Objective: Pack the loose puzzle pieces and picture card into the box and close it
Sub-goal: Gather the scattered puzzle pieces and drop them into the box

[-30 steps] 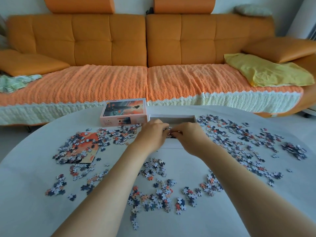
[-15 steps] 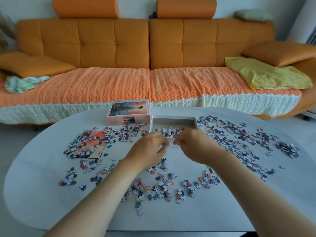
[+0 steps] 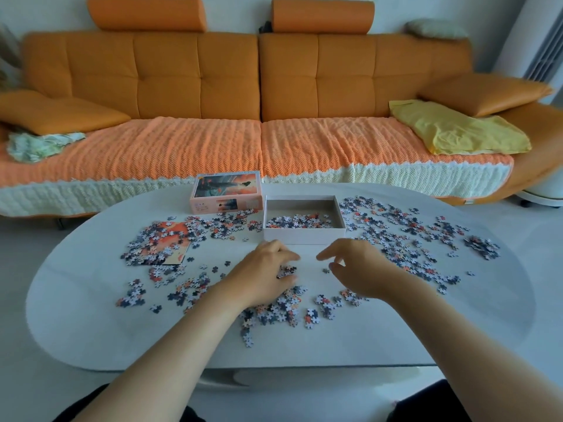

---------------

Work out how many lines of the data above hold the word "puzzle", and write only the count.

## Finished task
2